Regia di Akira Kurosawa vedi scheda film
L’epica di Akira Kurosawa è la saga silente, multiforme e atemporale degli eroi della conoscenza. Il sapere e l’ignorare sono le modalità secondo cui i suoi personaggi si confrontano con la realtà e che determinano le sorti della loro battaglia esistenziale. Il cacciatore Dersu Uzala vive finché riesce a sentire la taiga, la foresta ed i suoi abitanti come suoi, tanto da poterne condividere il respiro ed interpretarne i mutamenti: egli legge ogni traccia nel terreno, ogni scia di un movimento in mezzo ai rami come se fossero le espressioni di un volto attraversato da pensieri ed emozioni. In questo microcosmo egli è il re, che fa da guida ai soldati venuti da lontano come un padrone di casa conduce gli ospiti attraverso le sue stanze. La sua solitudine è autonomia, è potere egemonico ed esclusivo su un mondo di cui custodisce ogni segreto: e questo paesaggio è la sua anima esteriorizzata, trasformata in territorio, in elementi naturali, in esseri viventi, come in una fiaba, in cui l’astratto prende forma e diventa un’entità fantastica. L’io narrante, in questo film, si lascia placidamente trascinare nell’incanto; per questo il tono è calmo, carico di una serena aspettativa, che è la pazienza di chi, senza timore, si fa prendere per mano e portare attraverso luoghi misteriosi. Non si avverte la tensione che prelude a grandi eventi, o l’enfasi che prepara l’esplodere delle passioni; regia e sceneggiatura sembrano adagiate nell’attesa che le cose accadano, che la storia progredisca con i piccoli passetti di un omino goffo, che è troppo impegnato ad accarezzare il suolo per illudersi di poter volare. La sua umanità è fatti di sensi, di vista, di udito, tatto e olfatto, di carne che tocca carne e terra e ne fa la sua unica ricchezza. L’incertezza, l’imperfezione, il declino, che in altre opere di Kurosawa sono le affezioni negative della mente e della coscienza, sono qui riferite alla percezione fisica, alla capacità di porsi in sintonia con l’ambiente circostante, nutrendosi delle sue risorse. La tragedia di Dersu Uzala inizia quando scopre di non sapere più sparare ed è costretto ad abbandonare la campagna per andare a vivere in città: la perdita dell’habitat è la controparte primordiale, concreta e, in un certo senso, anche moderna e illuminista, della classica perdita dell’onore e della gloria.

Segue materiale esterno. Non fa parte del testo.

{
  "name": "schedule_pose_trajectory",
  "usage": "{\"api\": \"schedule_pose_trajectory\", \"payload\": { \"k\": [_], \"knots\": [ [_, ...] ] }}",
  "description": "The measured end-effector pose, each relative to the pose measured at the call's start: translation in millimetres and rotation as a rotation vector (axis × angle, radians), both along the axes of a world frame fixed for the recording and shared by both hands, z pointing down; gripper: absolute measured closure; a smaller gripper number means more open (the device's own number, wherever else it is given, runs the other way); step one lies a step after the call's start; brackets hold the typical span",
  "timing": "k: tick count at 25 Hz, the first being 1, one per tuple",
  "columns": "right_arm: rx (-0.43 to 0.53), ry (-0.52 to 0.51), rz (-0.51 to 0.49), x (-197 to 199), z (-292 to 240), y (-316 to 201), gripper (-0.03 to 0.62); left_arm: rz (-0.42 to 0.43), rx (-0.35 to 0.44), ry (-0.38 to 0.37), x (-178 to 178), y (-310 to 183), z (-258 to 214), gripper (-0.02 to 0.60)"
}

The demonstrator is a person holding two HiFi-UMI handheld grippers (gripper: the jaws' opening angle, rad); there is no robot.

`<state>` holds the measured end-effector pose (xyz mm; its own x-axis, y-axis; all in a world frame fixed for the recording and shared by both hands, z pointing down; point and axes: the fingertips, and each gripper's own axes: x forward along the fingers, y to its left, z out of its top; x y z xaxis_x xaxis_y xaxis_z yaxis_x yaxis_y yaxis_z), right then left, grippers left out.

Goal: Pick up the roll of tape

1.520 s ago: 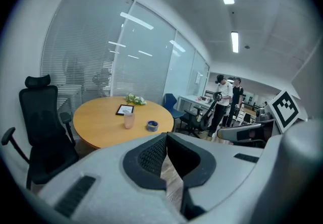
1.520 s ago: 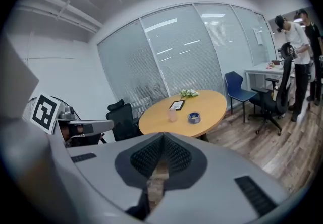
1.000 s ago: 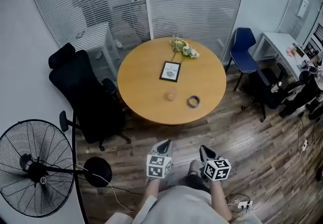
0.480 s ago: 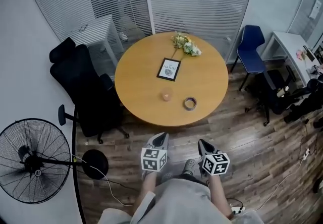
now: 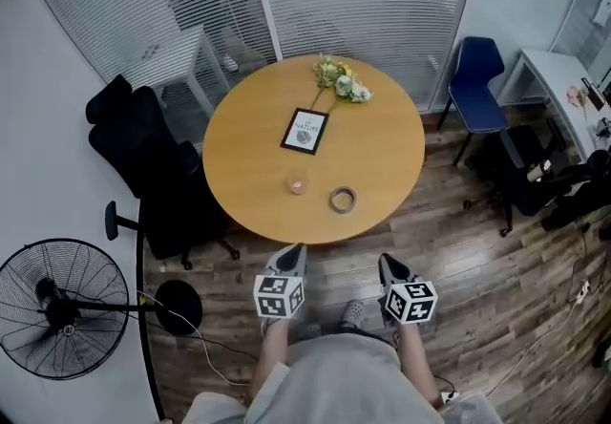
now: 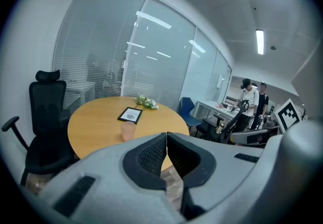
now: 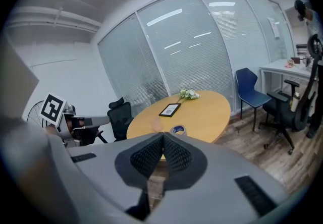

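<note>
Looking steeply down from the head view, a person holds two claws out over a wood-plank floor (image 5: 458,260), just short of a round wooden worktop (image 5: 248,155).

The left claw (image 5: 294,248) has its jaws pressed together with nothing between them; its own view shows the two dark ribbed pads meeting along a thin line. The right claw (image 5: 385,260) is likewise closed and empty, its pads touching tip to tip. Both claws point forward and somewhat downward toward the worktop, each carrying a cube with square black-and-white markers.

The roll of tape (image 5: 343,200) lies flat on the near part of the worktop, ahead of both claws and well apart from them. It sits ahead and to the right of the left claw, and ahead and slightly to the left of the right claw. In the right gripper view it shows just above the closed jaw tips.

A small translucent pinkish cup (image 5: 297,185) stands near the tape, almost straight ahead of the left claw. Farther ahead lies a framed card (image 5: 305,130), and beyond it, at the far edge, a bunch of pale flowers (image 5: 342,80).

A black office chair (image 5: 143,155) stands to the left of the left claw, with a floor fan (image 5: 57,307) nearer on that side. A blue chair (image 5: 477,78) stands ahead and to the right of the right claw.
</note>
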<state>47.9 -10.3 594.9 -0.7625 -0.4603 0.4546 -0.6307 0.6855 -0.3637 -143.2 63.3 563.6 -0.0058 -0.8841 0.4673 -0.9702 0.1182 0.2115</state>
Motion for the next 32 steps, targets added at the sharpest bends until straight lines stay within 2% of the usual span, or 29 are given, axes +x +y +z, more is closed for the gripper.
{"api": "schedule_pose_trajectory", "payload": {
  "k": [4, 9, 16, 24, 32],
  "knots": [
    [-0.012, 0.002, 0.009, 9, 8, -13, 0.597, 0.006, -0.007, -0.019, 5, -16, 0, 0.571],
    [-0.022, 0.007, 0.003, 7, 14, -21, 0.597, 0.062, -0.021, -0.030, 19, -28, 5, 0.571],
    [-0.028, 0.016, 0.006, -21, 22, -32, 0.597, 0.097, -0.021, -0.037, -2, -52, 11, 0.571],
    [-0.005, 0.040, 0.089, -43, 14, -69, 0.597, 0.209, 0.021, -0.011, -24, -130, 6, 0.569],
    [-0.009, 0.074, 0.175, -55, 20, -97, 0.597, 0.340, -0.003, 0.001, -31, -178, 19, 0.493]
  ]
}}
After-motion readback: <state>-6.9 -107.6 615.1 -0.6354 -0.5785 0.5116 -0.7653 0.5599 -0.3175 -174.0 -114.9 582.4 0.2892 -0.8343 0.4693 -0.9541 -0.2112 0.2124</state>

In questo film la poesia rinuncia alla veste altisonante della tradizione, e diventa pacata riflessione sulla semplicità; il mito della saggezza scompare di fronte alla forza dell’esperienza pratica, che riesce a cogliere i lievissimi fremiti ed i deboli sussurri delle cose inanimate. Prendere tutto come viene, accompagnandolo delicatamente, nel suo traballante divenire, è il principio della docilità, che consegue la vittoria con la resa, ed arriva a comandare grazie ad un atto di sottomissione.